St Asaph Street – Why we are concerned

The Council’s Infrastructure Transport and Environment Committee is calling for community feedback after being approached by businesses to reinstate public car parking down St Asaph Street. Read on to understand why we are worried and how you can help.

Certain businesses on St Asaph Street under the organisation ‘Christchurch Central Business Group’  have approached the Christchurch City Council asking for 53 more public car parks to be reinstated along St Asaph Street beside the cycleway.

There are two key issues with this which we would like to address.

1. Over the course of the last year alone there have been at least 3 occasions where the council has compromised best practice cycle infrastructure design due to threatening behaviour from those opposed to removing car parking for cycleways. As advocates attending the consultation meetings, what we have noticed is that groups with money and legal resources are using their clout to undermine the development of our city for personal and vested interests. Some City Council members are not only backing down to them but treating them differently to those who advocate on behalf of the wider community. Increasingly, doors are being shut in our face

What you may not realise as members of the public is that these organisations make up that they are speaking for Central City businesses or the public good. As central city business operators ourselves, we can tell you that this isn’t quite true.

2. Many who ride bikes believe the St Asaph Street cycleway is unsafe and doesn’t do as well as a job as it should. At present the safety of someone on a bicycle is compromised because public on street parking near entrances can make people riding along them unseen by people who drive. Some who are not use to looking out for people who bike when they turn, and some even run red lights. A recent independent audit of the existing facility notes that St Asaph St doesn’t need any major changes even though there have been a number of reports of cyclists using the cycleway being injured (some quite badly).
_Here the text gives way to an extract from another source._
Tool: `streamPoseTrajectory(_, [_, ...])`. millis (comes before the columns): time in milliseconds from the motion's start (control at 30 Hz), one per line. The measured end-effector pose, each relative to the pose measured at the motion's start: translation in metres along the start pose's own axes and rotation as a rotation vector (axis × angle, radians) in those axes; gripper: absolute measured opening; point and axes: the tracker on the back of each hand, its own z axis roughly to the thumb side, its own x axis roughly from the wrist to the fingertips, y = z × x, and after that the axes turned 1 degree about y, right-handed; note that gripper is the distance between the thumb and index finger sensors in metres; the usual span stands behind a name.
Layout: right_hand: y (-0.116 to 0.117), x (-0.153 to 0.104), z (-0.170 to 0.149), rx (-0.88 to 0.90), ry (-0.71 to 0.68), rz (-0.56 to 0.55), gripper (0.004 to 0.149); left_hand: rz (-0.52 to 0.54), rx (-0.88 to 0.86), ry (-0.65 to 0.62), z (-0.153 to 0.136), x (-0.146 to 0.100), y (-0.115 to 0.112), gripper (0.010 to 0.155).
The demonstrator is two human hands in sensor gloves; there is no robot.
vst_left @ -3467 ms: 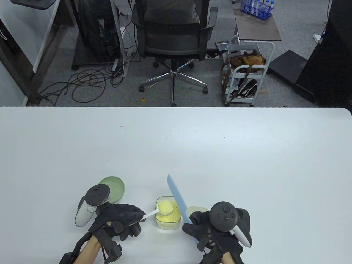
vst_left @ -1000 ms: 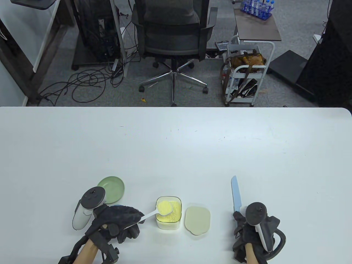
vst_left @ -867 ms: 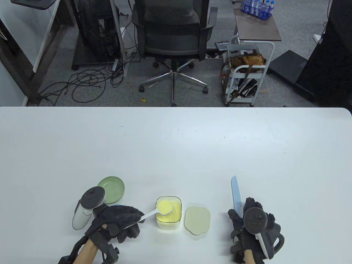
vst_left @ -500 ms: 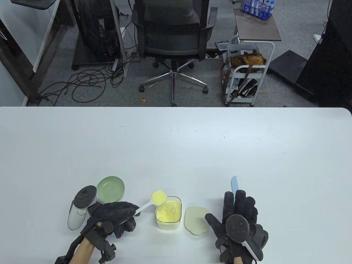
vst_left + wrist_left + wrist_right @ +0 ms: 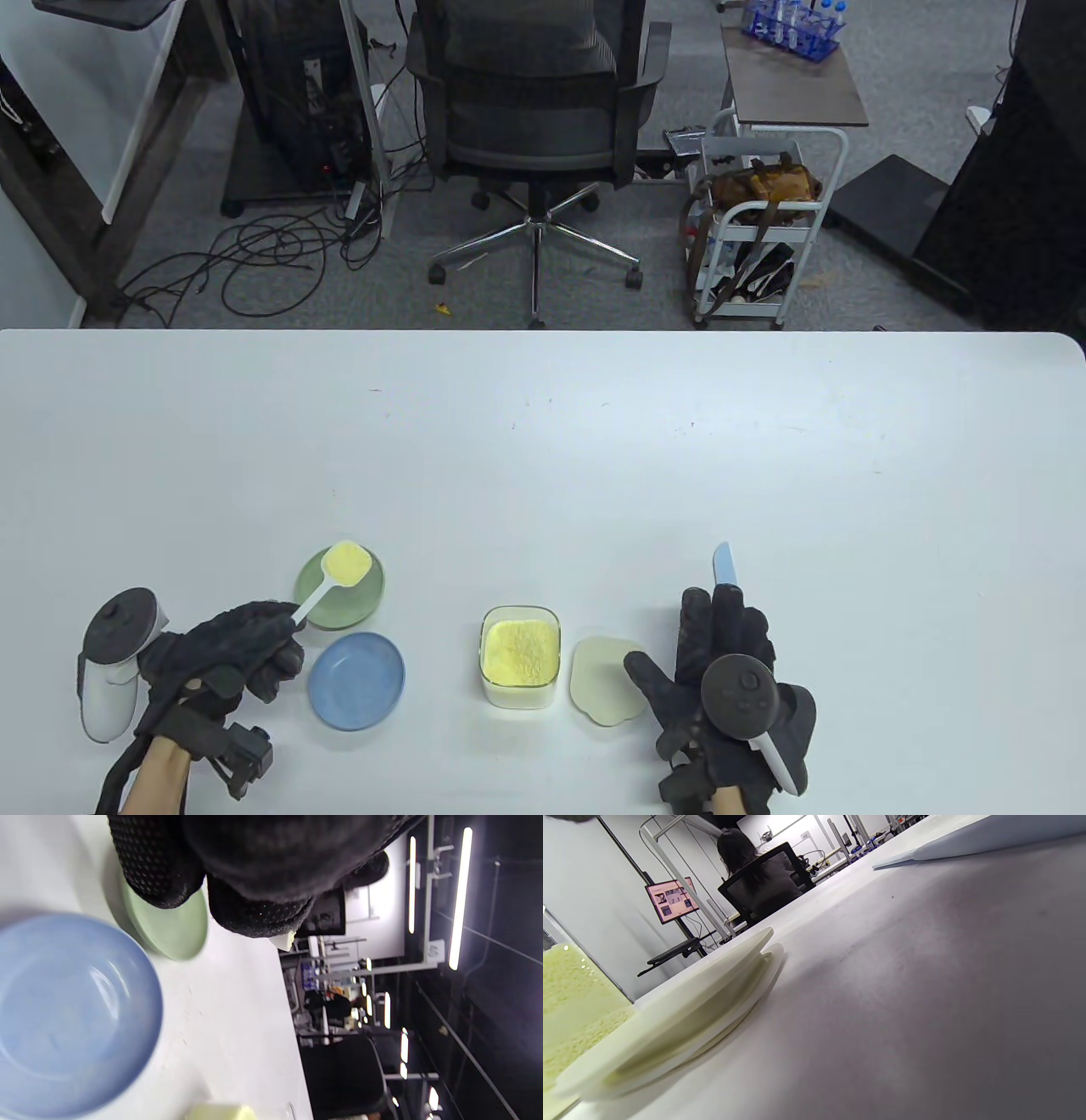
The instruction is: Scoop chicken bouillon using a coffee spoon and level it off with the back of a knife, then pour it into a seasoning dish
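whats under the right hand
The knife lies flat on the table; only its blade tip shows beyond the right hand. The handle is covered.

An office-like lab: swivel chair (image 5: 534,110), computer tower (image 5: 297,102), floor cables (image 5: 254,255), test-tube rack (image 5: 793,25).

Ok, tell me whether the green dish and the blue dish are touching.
Apart. In the table view a thin strip of white table shows between the green dish and the blue dish; the left wrist view shows the same gap between their rims.
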Motion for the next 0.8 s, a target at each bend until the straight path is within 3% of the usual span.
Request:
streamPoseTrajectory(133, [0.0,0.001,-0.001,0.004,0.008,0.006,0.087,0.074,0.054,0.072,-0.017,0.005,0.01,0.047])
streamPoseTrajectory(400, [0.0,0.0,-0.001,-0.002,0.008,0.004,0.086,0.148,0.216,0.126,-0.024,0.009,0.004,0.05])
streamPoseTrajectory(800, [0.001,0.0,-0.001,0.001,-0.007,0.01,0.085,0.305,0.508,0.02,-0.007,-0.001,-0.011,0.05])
What you might not realise as members of the public is that the current design is already a compromise. The initial best practice design was not even consulted on back in 2015 out of fear of backlash from business owners over the removal of public on-street parking.

One of the core principals ABC was founded on was that the humble bicycle has the power to transform cities into wonderful liveable places and we advocate passionately for this in Christchurch. This is a vision we can achieve but only with your help! It is important for us right now to let the City Council know that not only is this constant compromise for on-street parking over cycleways detrimental for the safety and enjoyment of people who choose to bike now and the future, but is stifling the progressive and forward thinking development of our city, one that we all asked for with ‘Share an Idea.’
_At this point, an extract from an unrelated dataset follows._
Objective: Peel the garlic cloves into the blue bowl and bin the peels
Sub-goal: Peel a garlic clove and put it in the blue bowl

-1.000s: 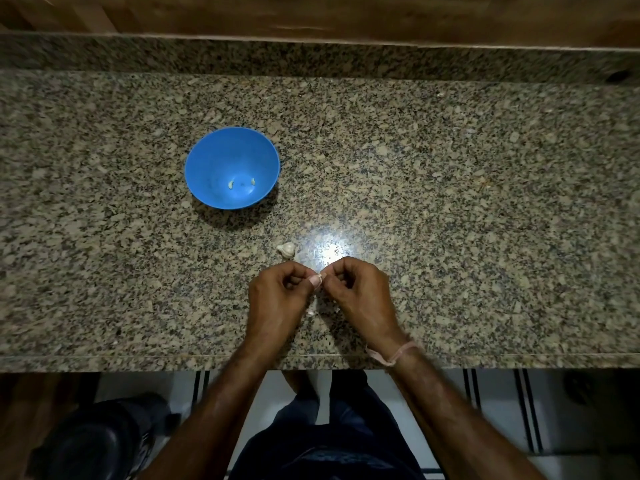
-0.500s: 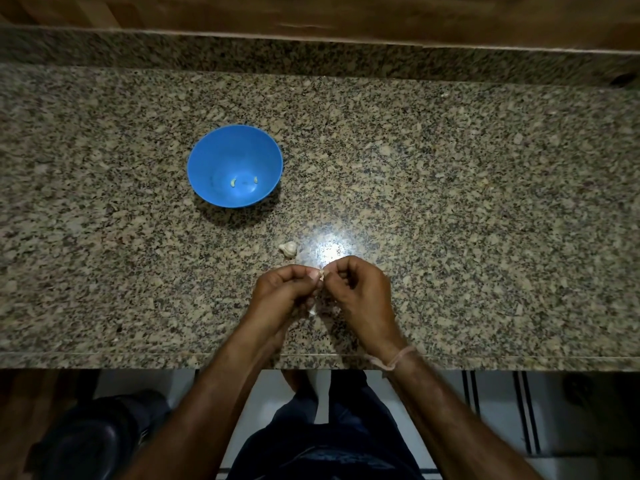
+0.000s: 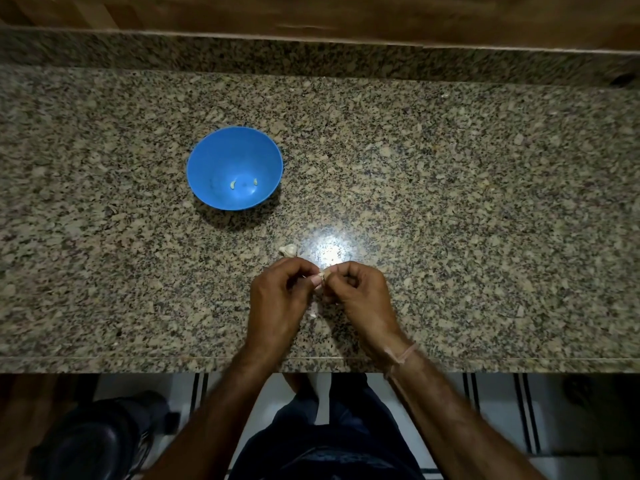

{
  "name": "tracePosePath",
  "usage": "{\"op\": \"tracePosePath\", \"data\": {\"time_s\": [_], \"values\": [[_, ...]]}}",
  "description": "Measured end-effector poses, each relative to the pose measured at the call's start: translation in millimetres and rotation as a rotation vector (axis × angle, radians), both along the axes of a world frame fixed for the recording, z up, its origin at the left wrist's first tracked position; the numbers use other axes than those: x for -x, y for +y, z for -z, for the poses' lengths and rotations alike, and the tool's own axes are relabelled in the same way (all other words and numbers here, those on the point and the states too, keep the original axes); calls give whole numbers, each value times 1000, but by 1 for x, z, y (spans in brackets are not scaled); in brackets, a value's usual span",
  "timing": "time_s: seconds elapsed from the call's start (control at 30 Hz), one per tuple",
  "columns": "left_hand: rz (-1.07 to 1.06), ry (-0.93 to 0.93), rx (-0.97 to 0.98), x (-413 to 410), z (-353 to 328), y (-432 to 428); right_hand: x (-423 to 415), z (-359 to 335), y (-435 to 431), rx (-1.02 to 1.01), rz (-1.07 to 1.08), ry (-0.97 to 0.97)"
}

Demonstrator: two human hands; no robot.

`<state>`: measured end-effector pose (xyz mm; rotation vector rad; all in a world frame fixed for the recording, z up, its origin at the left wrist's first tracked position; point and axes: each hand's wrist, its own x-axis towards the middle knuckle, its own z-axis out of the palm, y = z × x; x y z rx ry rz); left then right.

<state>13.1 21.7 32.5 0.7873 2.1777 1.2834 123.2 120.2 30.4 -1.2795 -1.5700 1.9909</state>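
A blue bowl [image 3: 207, 161] stands on the granite counter [image 3: 450, 202], left of the middle, with two small peeled cloves [image 3: 232, 184] lying in its bottom. Near the counter's front edge my left hand [image 3: 277, 299] and my right hand [image 3: 360, 296] meet fingertip to fingertip, and both pinch one small garlic clove [image 3: 321, 276] between them. A pale piece of garlic [image 3: 289, 250] lies on the counter just beyond my left hand. Small white bits of peel [image 3: 313, 311] lie on the counter between my wrists.
A raised granite ledge and a wooden wall [image 3: 311, 15] close off the counter's far side. Below the front edge, at the lower left, a dark round bin [image 3: 93, 441] stands on the tiled floor. My legs show under the counter edge.
My hands stay together on the clove, and only the fingers shift slightly. The camera has drifted a little, so the bowl sits a touch higher in view.
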Motion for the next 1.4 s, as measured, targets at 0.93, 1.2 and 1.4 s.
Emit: {"op": "tracePosePath", "data": {"time_s": [0.93,1.2,1.4], "values": [[-298,-935,-99,-1,12,13,-4,18,-4,-727,-204,-99],[-294,-957,-62,3,17,12,-9,24,7,-929,-236,-312],[-146,-652,63,3,17,9,-6,23,12,-678,-167,-157]]}}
So up until October 6th, please have your say on the changes proposed along St Asaph Street.

What we strongly recommend is that you ask Council to trial removing the (26) public on-street car parks along the cycleway side of the road and instate a 30km/ph speed limit to make a safe and comfortable corridor for all users (think Tuam Street). What this will do is make wider car lanes so the traffic flow doesn’t feel so tight. Have more visibility and easier turning at driveways and improve the light sequencing for people who cycle. We suggest they trial yellow lines and bollards for 1 year and track the perceived profit loss.

Supporting information from Spokes Canterbury to help with your submission. (Please re-write in your own words).
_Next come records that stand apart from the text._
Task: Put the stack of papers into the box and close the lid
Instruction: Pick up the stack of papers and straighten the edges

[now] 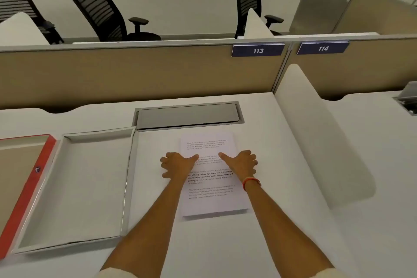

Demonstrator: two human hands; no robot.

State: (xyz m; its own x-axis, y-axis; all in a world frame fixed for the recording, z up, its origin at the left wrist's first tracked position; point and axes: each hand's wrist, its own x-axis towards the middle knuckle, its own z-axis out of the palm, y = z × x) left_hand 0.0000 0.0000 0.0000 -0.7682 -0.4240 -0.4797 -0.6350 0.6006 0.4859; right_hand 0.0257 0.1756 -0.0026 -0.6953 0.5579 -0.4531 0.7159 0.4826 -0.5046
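Note:
A stack of printed white papers [211, 196] lies flat on the white desk [270, 244], right of centre. My left hand [177, 165] rests at the stack's left edge, thumb on the top sheet, fingers spread on the desk. My right hand [241, 162] mirrors it at the right edge, thumb on the paper. Neither hand has lifted the stack. To the left sits an open white box [79, 187], shallow and with nothing in it. Its red-edged lid [24, 183] lies inside-up at the far left, partly cut off by the frame.
A grey cable hatch [187, 115] is set into the desk just behind the papers. A white curved divider [316, 133] stands on the right. A beige partition [135, 74] with signs 113 and 114 closes the back; black office chairs [101, 11] stand beyond it.

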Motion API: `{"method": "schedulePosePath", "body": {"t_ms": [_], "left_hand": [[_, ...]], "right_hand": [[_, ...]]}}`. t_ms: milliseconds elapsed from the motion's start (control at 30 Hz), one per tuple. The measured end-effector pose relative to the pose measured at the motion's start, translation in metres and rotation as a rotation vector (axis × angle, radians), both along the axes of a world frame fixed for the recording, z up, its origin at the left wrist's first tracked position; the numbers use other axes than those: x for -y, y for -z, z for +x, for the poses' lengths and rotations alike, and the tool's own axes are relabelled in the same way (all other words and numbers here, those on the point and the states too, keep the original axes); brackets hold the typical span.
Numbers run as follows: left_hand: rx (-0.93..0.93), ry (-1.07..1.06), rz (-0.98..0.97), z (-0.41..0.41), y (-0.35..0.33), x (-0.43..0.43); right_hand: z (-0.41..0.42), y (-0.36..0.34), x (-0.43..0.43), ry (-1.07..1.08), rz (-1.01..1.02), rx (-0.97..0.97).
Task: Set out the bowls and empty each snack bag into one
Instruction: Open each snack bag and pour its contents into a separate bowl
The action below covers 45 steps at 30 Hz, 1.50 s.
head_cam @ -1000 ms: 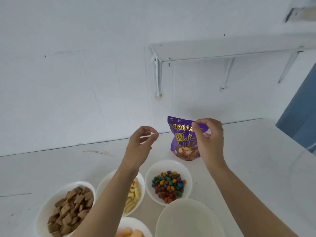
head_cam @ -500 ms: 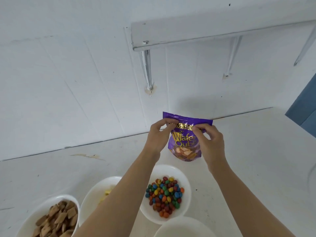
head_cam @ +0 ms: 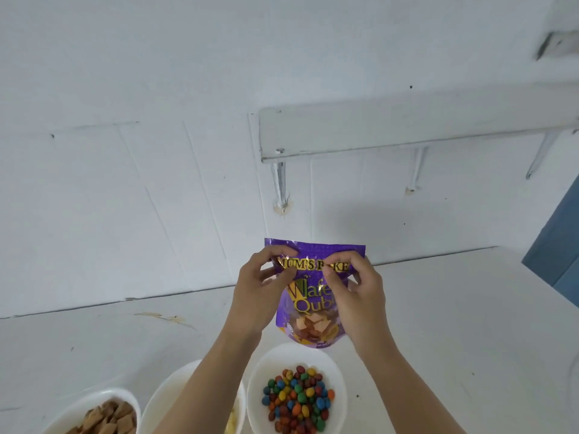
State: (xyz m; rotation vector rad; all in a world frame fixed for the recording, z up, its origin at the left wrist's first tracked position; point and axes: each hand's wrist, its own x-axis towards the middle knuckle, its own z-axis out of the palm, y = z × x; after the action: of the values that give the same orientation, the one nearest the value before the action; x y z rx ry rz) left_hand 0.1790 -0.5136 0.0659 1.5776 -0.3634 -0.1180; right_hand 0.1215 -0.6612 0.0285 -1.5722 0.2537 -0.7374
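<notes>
Purple snack bag (head_cam: pixel 313 303) upright on the tabletop (head_cam: pixel 454 324), near the back wall, just behind the candy bowl (head_cam: pixel 340 386). Gold lettering across the top band, wafer picture low on the front; top strip flat, seemingly sealed. Left hand (head_cam: pixel 260 292) and right hand (head_cam: pixel 360 296) each pinch that band, thumbs in front: grip narrow, holding the bag. Tabletop bare to the right. Cracker bowl (head_cam: pixel 103 396) and a half-hidden bowl (head_cam: pixel 175 383) crowd the lower left.

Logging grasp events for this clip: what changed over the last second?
The left hand moved right and pinched the top of the purple foil snack bag beside the right hand, which kept its pinch. The bag stayed upright on the white table.
</notes>
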Motion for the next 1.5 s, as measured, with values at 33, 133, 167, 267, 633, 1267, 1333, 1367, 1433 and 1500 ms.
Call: {"method": "schedulePosePath", "body": {"t_ms": [33, 133, 167, 267, 633, 1267, 1333, 1367, 1433, 1500], "left_hand": [[0.033, -0.017, -0.012, -0.006, -0.007, -0.010], [0.082, -0.081, -0.050, -0.021, -0.021, -0.044], [0.089, -0.098, -0.058, -0.025, -0.024, -0.056], [0.125, -0.147, -0.064, -0.039, -0.032, -0.100], [0.187, -0.391, -0.108, -0.091, -0.047, -0.265], [0.110, -0.744, -0.079, -0.175, -0.017, -0.505], [0.091, -0.762, -0.078, -0.181, -0.007, -0.518], [0.081, -0.773, -0.077, -0.183, -0.002, -0.524], [0.066, -0.790, -0.072, -0.187, 0.008, -0.535], [0.053, -0.802, -0.069, -0.189, 0.015, -0.544]], "right_hand": [[-0.002, -0.006, -0.009, -0.031, -0.001, 0.027], [-0.009, -0.021, -0.037, -0.114, -0.001, 0.082], [-0.011, -0.026, -0.046, -0.139, 0.000, 0.091], [-0.016, -0.038, -0.082, -0.242, 0.018, 0.093], [-0.030, -0.066, -0.235, -0.540, -0.013, 0.110], [-0.058, -0.043, -0.482, -0.871, -0.023, 0.054], [-0.060, -0.033, -0.495, -0.889, -0.019, 0.032], [-0.061, -0.027, -0.502, -0.902, -0.014, 0.020], [-0.062, -0.018, -0.514, -0.927, -0.006, 0.001], [-0.060, -0.010, -0.522, -0.930, 0.008, -0.005]]}}
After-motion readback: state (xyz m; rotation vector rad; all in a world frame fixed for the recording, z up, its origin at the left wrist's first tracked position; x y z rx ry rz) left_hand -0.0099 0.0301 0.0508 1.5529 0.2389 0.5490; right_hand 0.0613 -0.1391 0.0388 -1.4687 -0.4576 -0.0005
  • The cost of changing and adding 53 parks is over $1 million – or $18,000 per park which is effectively a ratepayer subsidy for private businesses where there are already adequate and some free parking spaces at Lichfield Street carpark building, Welles Street, Colombo and Manchester St, Walker St and surrounding areas.
  • Parking surveys show that the current parking spaces along St Asaph Street are only at 75% capacity.
  • City Council cycle counters have counted 350 cyclists daily along St Asaph Street and indicate that already the number of cyclists using the cycleways is having a significant effect on the number of parks needed in the City.
  • This is likely to be a cycleway used by a lot of children who are going to Hagley High School and eventually Discovery school, and the Metro Sports Facility as well as by Ara students and staff. It is important that the cycleway is safe for all these users and that it encourages less confident cyclists to get out and give cycling a go.
  • The CCC has the goal of making Christchurch City Carbon neutral and is working hard to reduce carbon emissions within the city.